Il s’enquiert de la possibilité de retirer le masque, ce ne sera pas possible, à cause de la proximité de ses gardes dans le box vitré. « D’ailleurs chacun est masqué », précise-t-elle.

L’avocat de la défense, Me Emmanuel Daoud commence, et il y va fort :
« Je ne sais plus comment je dois plaider pour M. Daoudi. Cet homme a été condamné à un an ferme pour un dépassement de quelques minutes, alors même qu’il était dans un lieu parfaitement identifié. Il y a comme une hystérie sécuritaire qui fait qu’on ne comprend plus très bien si on lui reproche des actes ou un passé ? Plaider la clémence ? Plaider avec virulence ? C’est une mascarade judiciaire, on ne croit pas aux nullités soulevées... ».

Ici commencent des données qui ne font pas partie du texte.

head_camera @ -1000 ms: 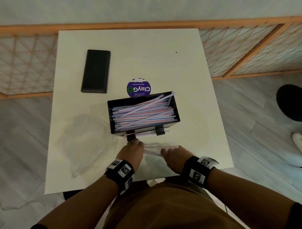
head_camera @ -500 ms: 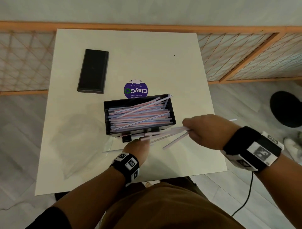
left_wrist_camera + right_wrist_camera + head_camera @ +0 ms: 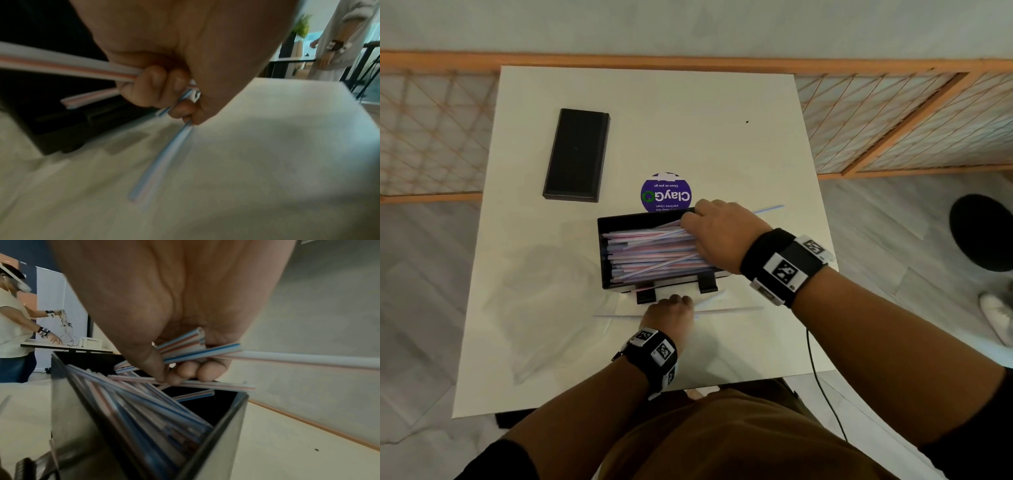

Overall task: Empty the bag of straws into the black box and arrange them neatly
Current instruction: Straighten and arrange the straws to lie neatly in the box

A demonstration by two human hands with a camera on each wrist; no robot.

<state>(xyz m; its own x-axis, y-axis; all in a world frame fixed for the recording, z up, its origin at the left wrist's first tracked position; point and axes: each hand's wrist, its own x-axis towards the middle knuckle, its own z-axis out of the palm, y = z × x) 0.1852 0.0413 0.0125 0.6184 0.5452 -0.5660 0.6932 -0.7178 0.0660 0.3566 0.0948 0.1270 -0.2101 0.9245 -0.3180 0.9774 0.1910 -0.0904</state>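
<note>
Bag's basically done, this looks like stray cleanup. Right hand (image 3: 717,236) grips a few straws (image 3: 200,348) over the far end of the black box (image 3: 640,219), dropping them onto the pile. Left hand (image 3: 671,313), just in front of the box, is fisted around more strays (image 3: 68,65). Next they'd need lining up lengthwise.

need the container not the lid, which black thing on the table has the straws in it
The open black box under the right hand, full of striped straws; the flat black lid lies apart, far left.

head: overhead, looking down | wrists: close-up | shared: black box (image 3: 654,219)
</note>
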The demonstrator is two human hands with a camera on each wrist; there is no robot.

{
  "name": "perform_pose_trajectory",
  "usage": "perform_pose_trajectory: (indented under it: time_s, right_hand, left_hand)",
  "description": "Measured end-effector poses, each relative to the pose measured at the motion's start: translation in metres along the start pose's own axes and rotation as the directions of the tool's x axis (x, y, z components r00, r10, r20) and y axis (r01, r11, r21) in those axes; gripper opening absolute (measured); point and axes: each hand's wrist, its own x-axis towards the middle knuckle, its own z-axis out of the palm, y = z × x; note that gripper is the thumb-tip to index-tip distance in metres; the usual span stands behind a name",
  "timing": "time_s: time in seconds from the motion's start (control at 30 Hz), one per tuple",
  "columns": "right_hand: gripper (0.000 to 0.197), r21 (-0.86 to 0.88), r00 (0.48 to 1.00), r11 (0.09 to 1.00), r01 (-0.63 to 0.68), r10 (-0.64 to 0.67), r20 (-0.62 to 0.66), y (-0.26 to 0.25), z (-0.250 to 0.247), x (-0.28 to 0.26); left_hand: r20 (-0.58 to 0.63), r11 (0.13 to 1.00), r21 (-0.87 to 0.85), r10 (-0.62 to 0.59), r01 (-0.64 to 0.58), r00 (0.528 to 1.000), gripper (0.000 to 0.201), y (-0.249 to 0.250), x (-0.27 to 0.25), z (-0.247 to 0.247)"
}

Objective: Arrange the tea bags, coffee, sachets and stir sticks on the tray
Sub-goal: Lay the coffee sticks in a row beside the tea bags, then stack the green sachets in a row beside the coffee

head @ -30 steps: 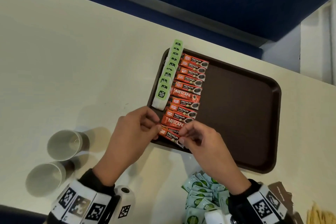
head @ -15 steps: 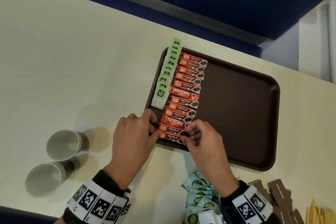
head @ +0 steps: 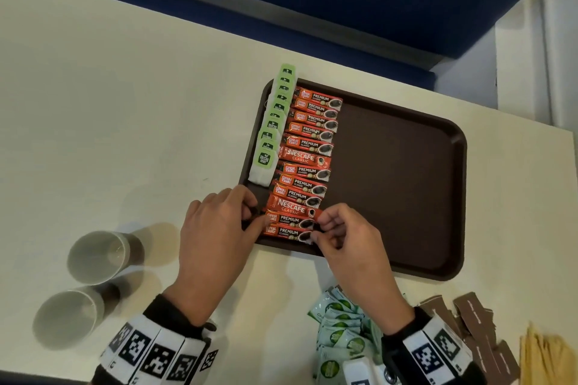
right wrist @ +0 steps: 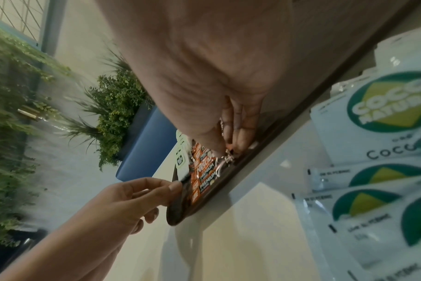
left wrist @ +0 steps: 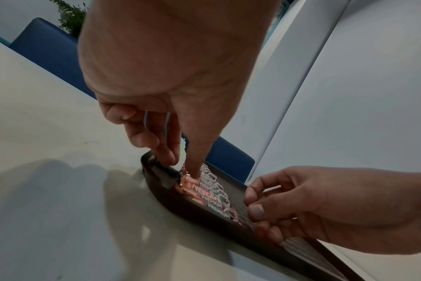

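Observation:
A brown tray holds a row of green-tagged tea bags along its left rim. Beside them runs a column of red coffee sachets. The nearest coffee sachet lies flat by the tray's front rim. My left hand has curled fingers at the left ends of the nearest sachets, its thumb touching them. In the left wrist view one digit of my left hand presses down there. My right hand pinches the nearest sachet's right end, its fingertips on the foil.
Two paper cups stand left of my hands. Near the front edge lie a pile of green-and-white sachets, brown sachets and wooden stir sticks. The tray's right half is bare. Blue seating sits beyond the table.
Both hands have brought the sachet, held by its ends, down into the near end of the coffee column. It now lies flat there.

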Motion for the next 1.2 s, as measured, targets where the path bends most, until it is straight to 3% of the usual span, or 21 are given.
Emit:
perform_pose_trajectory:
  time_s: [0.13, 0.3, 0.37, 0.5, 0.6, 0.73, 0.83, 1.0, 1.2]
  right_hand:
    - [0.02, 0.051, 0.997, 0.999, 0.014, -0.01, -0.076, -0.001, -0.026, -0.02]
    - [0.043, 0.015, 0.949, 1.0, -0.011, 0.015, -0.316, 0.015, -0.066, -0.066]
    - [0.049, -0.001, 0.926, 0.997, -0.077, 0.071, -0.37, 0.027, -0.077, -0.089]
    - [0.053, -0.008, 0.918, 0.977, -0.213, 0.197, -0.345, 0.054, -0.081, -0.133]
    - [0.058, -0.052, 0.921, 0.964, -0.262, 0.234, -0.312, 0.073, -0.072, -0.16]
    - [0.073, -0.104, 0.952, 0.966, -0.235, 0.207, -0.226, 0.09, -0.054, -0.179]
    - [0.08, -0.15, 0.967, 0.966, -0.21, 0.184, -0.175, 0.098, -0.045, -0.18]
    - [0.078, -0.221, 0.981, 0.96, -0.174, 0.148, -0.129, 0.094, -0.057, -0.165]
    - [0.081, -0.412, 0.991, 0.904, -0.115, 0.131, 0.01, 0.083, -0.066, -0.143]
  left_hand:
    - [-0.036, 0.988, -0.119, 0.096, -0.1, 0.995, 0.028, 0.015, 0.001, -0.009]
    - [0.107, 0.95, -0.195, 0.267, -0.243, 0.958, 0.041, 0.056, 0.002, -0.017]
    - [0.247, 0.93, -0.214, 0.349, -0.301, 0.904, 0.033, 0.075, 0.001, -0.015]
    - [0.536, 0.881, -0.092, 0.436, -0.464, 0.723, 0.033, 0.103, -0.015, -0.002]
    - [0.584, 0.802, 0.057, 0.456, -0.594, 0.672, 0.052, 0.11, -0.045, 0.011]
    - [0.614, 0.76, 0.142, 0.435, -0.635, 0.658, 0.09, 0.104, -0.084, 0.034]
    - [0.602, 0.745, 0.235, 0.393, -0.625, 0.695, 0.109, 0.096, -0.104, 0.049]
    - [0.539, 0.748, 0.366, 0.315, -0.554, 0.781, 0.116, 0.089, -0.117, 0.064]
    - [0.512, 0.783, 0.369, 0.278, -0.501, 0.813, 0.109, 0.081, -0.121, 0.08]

Effectivement, il va surtout plaider l’exception d’illégalité [1] pour amener la cour à déclarer les arrêtés du ministère de l’intérieur illégaux. Ce qui ferait tomber l’ensemble de la procédure pour « non-respect d’assignation à résidence. »

« Nous sommes convaincus que les trois arrêtés [2] sont illégaux et que vous allez entrer en voie de relaxe » lance M. Daoud.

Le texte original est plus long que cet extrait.